This article describes a program that sorts an arbitrarily large number of records in less time than any algorithm based on comparison sorting can. For many commonly encountered files, time will be strictly proportional to the number of records. It is not a toy program. It can sort on an arbitrary group of fields with arbitrary collating sequence on each field faster than any other program available.
Forget for a moment everything you know about computer science.
If you were given a stack of playing cards and asked to sort them by suit, how would you go about it. Most people would deal the cards into four piles, one for each suit. After dealing the last card the piles would be picked up one after the other. Sorting a deck of cards this way into four suits would take about a minute.
Suppose that you were given 100 decks of cards into suits. Would you use a different method? How long would it take you to do it. It should be pretty clear that the same method would be used by most people and that it would take 100 times as long as for sorting one deck of cards into four suits.
So here we have a sorting method which will time strictly proportional to the number of items to be sorted. This has been known as distribution sorting.

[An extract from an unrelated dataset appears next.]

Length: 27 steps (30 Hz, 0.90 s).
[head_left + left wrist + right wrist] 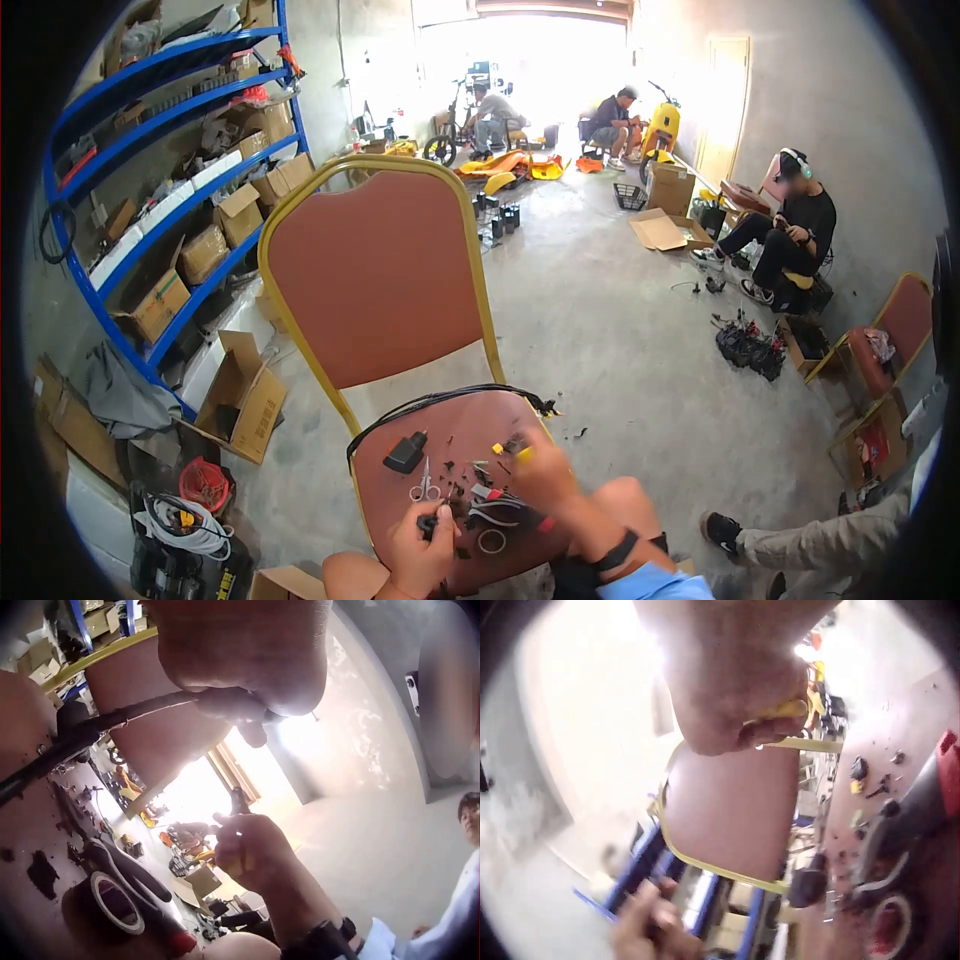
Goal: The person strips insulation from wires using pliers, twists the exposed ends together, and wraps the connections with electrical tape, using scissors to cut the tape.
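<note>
My left hand pinches a black cable with a dark lump on it, low over the front of the chair seat. To the right, my blurred right hand is raised above the seat's edge, fingers curled round a small tool with a yellow handle; its kind I cannot tell. Between the hands on the seat lie scissors, pliers, a roll of tape and scattered black scraps. A black box-like part sits farther left.
A coiled black cable lies along the back of the seat, below the chair's backrest. Blue shelves with boxes stand left. A seated person is at right, and another person's leg is close by.
</note>
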Available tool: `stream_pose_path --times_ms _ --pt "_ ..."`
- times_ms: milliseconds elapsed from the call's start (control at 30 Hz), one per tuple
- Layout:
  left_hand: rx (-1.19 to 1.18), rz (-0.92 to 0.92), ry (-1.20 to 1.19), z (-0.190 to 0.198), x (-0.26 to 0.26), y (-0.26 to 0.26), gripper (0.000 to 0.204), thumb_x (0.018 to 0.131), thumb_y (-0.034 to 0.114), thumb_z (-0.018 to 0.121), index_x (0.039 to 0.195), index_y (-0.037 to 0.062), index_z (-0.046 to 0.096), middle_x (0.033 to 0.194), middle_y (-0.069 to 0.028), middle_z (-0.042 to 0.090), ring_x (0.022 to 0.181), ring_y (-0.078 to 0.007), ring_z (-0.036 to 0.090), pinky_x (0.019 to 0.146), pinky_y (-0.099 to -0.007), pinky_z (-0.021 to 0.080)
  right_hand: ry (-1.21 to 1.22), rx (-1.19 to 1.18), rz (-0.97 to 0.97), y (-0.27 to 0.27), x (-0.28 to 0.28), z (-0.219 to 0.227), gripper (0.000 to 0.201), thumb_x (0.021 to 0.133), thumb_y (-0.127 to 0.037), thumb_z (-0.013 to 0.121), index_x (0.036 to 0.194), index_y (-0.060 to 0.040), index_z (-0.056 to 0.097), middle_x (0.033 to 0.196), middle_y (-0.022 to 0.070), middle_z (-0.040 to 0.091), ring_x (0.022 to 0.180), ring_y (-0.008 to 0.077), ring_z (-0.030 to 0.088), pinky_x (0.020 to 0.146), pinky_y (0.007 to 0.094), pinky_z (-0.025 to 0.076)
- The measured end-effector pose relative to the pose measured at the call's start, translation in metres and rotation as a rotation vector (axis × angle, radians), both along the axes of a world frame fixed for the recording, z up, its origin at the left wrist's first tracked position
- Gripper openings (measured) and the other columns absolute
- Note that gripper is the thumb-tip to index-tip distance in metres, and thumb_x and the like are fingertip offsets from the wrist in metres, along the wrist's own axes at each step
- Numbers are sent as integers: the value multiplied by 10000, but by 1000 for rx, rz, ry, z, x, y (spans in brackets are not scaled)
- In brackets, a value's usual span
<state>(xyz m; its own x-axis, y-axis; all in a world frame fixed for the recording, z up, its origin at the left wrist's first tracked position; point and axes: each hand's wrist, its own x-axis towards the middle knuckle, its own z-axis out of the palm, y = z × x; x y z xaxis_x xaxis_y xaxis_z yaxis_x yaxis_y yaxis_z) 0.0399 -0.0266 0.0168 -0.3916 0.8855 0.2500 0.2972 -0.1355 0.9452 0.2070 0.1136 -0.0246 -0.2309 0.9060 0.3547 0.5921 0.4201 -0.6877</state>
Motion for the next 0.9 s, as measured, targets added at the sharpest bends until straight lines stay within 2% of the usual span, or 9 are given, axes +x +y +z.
stream_pose_path --times_ms 200,300,500,600,667,733,767,833,900 --pt "-95 -3 -265 -6 -11 13 163 978 124 631 1024 -31 621 695 -40 664 643 -73 610 599 -234 488 462 -639 324 2 25 49 238 998 -171 581 1197 -41 590 803 29 585 714 90 567 598 276 457" --pt "-88 -1 -176 -13 -11 13 168 981 127 631 1025 -35 620 704 -36 663 641 -74 610 593 -235 490 858 -919 550 3 22 45 253 1004 -163 584 1215 -22 590 799 19 557 708 112 569 583 279 447" --pt "-134 -22 -234 -7 -7 14 155 972 115 642 1020 -31 620 703 -44 660 641 -77 617 583 -237 496 1088 -1188 873 6 34 44 413 943 -144 627 1309 37 567 874 120 629 747 207 648 637 319 528" --pt "-111 -39 -203 -10 -7 13 143 972 109 639 1022 -23 620 718 -36 659 636 -78 614 576 -237 495 1224 -1277 1049 3 37 42 536 956 -201 603 1422 20 456 985 151 666 849 231 667 746 353 537" --pt "-75 -30 -277 -24 -9 13 86 973 98 620 1015 23 610 693 -46 641 539 -70 537 468 -213 420 1286 -1368 1096 -2 33 40 603 946 -212 604 1462 18 395 1123 189 652 941 257 670 845 390 537" --pt "-62 48 -114 -21 -8 21 58 961 73 629 996 32 607 723 -38 634 562 -85 546 480 -221 433 1364 -1383 1188 3 32 37 684 944 -216 599 1516 5 296 1329 221 581 1104 287 644 976 433 515" --pt "-159 -20 -252 -4 -1 10 225 1001 182 615 1124 -6 610 1010 -47 643 870 -129 612 759 -262 515 1326 -1367 1155 2 32 39 671 956 -211 581 1521 0 286 1360 207 560 1138 278 623 992 438 504" --pt "-158 -35 -341 18 5 8 188 1005 181 609 1057 0 613 900 -21 621 762 -109 564 689 -262 491 1343 -1319 1069 -3 27 49 646 972 -201 542 1533 -26 272 1373 169 563 1143 256 610 991 416 493" --pt "-169 -8 -200 9 0 8 185 1007 191 608 1024 7 613 826 -6 603 714 -103 539 668 -263 477 1448 -1278 1126 -3 26 46 630 967 -191 517 1531 -37 284 1371 150 567 1142 244 599 925 373 502"
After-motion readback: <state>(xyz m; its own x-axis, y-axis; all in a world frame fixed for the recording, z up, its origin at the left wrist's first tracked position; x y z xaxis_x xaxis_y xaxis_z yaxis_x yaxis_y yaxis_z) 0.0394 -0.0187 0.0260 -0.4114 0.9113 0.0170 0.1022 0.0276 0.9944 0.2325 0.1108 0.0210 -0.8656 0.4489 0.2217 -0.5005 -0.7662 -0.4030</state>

Most computer professionals "know" that time to sort a file of records must increase disproportionately to the number of records in the file. Its a good thing that the rest of us don't know it. We might never get our mail.
In fact, most will cite Donald E. Knuth's book The Art of Computer programming:Searching and Sorting Knuth's book contains a chapter on minimum comparison sorting which shows that a sorting method which compares records can do no less than (note: that's log base 2) comparisons.
However, this analysis specifically excludes methods that to not use key comparison. In fact, other sections of the book allude to methods whose time is proportional to the number of records sorted.
Then, why does it seem that every sort utility uses quicksort? Practical sort utilities have to be able to handle a wide variety of keys and key types and be fast. The methods described in Knuth's book that to not use comparison have depended on the use of fixed length keys. Also, although they might be faster for a sufficiently large number of records, they are slow on the numbers of records usually encountered. For example, to sort a group of records on a social security number using radix list sort would require 30 passes through the file!
There is a way to overcome these deficiency. In fact the post office uses it every day. While researching this article (after writing the program), I found that Knuth alluded to it and left it as an exercise for the reader.
Suppose we are given a large list of records to be ordered alphabetically on a particular field. Make one pass through the file. Each record read is added to one of 26 lists depending on the first letter in the field. The first list contains all the records with fields starting with the letter "A" while the last contains all the records with fields starting with the letter "Z". Now we have divided the problem down to 26 smaller subproblems. Now we address subproblem of sorting all the records in the sublist corresponding to key fields starting with the letter "A". If there are no records in the "A" sublist we can proceed to deal with the "B" sublist. If the "A" sublist contains only one record it can be written to output and we are done with that sublist. If the "A" sublist contains more that one record, it must be sorted then output. Only when the "A" list has been disposed of we can move on to each of the other sublists in sequence. The records will be written to the output in alphabetical order. When the "A" list contains more than one record it has to be sorted before it is output. What sorting algorithm should be used? Just like a real postman, we use the postman's sort. Of course we just apply the method to the second letter of the field. This is done to greater and greater depths until eventually all the words starting with "A" are written to the output. We can then proceed to deal with sublists "B" through "Z" in the same manner.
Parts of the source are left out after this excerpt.